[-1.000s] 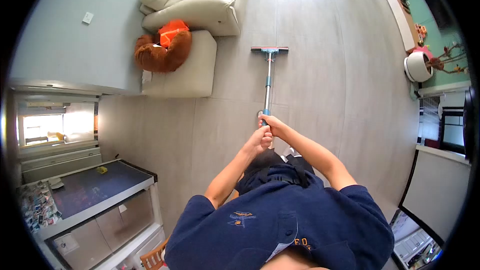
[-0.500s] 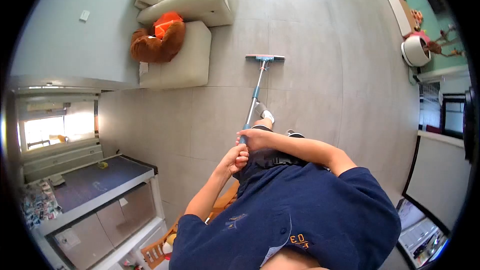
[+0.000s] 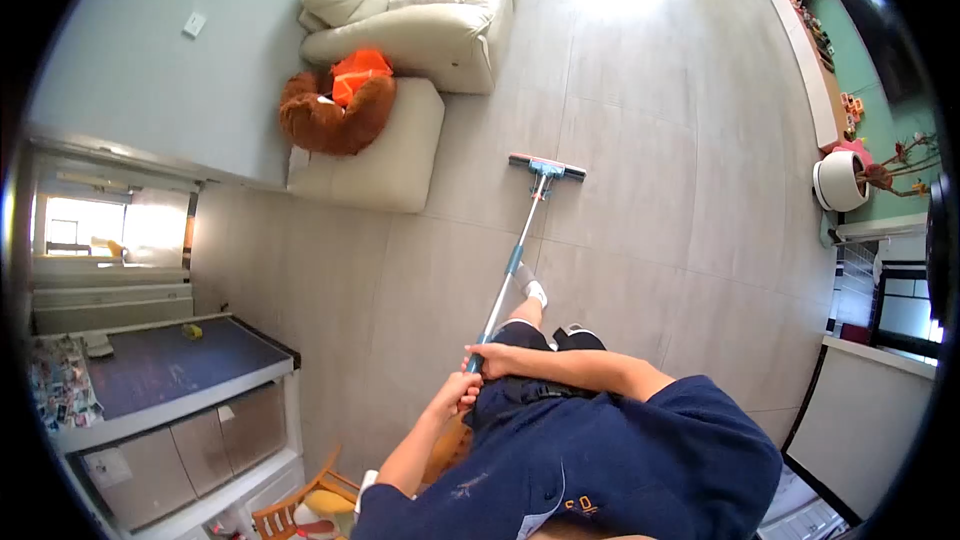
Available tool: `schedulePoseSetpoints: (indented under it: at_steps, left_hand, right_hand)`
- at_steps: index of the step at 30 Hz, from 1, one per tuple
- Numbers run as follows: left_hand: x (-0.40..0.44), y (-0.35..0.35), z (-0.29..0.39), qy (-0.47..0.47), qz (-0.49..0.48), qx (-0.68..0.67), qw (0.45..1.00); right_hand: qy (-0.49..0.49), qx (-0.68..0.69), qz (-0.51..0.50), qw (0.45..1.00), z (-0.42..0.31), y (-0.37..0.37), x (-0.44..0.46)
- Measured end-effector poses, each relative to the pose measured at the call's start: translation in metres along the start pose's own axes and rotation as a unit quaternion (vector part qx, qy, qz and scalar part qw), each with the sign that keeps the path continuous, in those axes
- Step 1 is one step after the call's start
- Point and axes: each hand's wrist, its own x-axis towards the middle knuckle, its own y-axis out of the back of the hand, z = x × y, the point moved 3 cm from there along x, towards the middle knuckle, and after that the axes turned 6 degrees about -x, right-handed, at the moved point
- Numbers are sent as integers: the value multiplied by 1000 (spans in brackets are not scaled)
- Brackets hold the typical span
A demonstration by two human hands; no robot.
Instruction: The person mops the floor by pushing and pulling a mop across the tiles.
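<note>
Both my hands grip a sponge mop by the upper end of its handle [image 3: 497, 306], which is silver with blue sections. My left hand [image 3: 456, 394] is closed at the very end of the handle, against the front of my dark shorts. Just beyond it, my right hand [image 3: 491, 360] wraps the same handle. The handle slopes forward and away from me to a wide blue mop head [image 3: 547, 168], which lies on the grey tiled floor [image 3: 620, 200]. One of my feet [image 3: 534, 290] stands beside the lower handle.
A cream sofa [image 3: 440, 38] and its footstool [image 3: 400, 175] stand ahead on the left, with a brown plush cushion [image 3: 325, 125] and an orange bag [image 3: 360, 75] on them. A white plant pot [image 3: 840, 182] is at the right. Cabinet [image 3: 175, 370] and wooden chair [image 3: 285, 515] are at lower left.
My view has tilted up and turned slightly, so the room, mop and hands sit lower in the picture. The mop head keeps about the same place on the tiles. My grip is unchanged.
</note>
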Motion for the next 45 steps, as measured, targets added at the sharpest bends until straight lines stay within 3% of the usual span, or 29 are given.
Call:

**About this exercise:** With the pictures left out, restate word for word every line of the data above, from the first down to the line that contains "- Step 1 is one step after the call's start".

**Expected answer:**
[-1.000s] 
[-0.500s] 
[+0.000s] 
Available tool: `schedulePoseSetpoints: (indented under it: at_steps, left_hand, right_hand)`
- at_steps: index of the step at 30 Hz, from 1, one per tuple
- Numbers run as follows: left_hand: x (-0.40..0.44), y (-0.35..0.35), z (-0.29..0.39), qy (-0.47..0.47), qz (-0.49..0.48), qx (-0.68..0.67), qw (0.45..1.00); right_hand: qy (-0.49..0.49), qx (-0.68..0.69), qz (-0.51..0.50), qw (0.45..1.00), z (-0.42..0.31), y (-0.37..0.37), x (-0.44..0.46)
- Measured end-effector poses, each relative to the pose measured at the call's start: translation in metres along the start pose's own axes and rotation as a unit quaternion (vector part qx, qy, qz and scalar part qw), each with the sign that keeps the path continuous, in those axes
- Step 1 is one step after the call's start

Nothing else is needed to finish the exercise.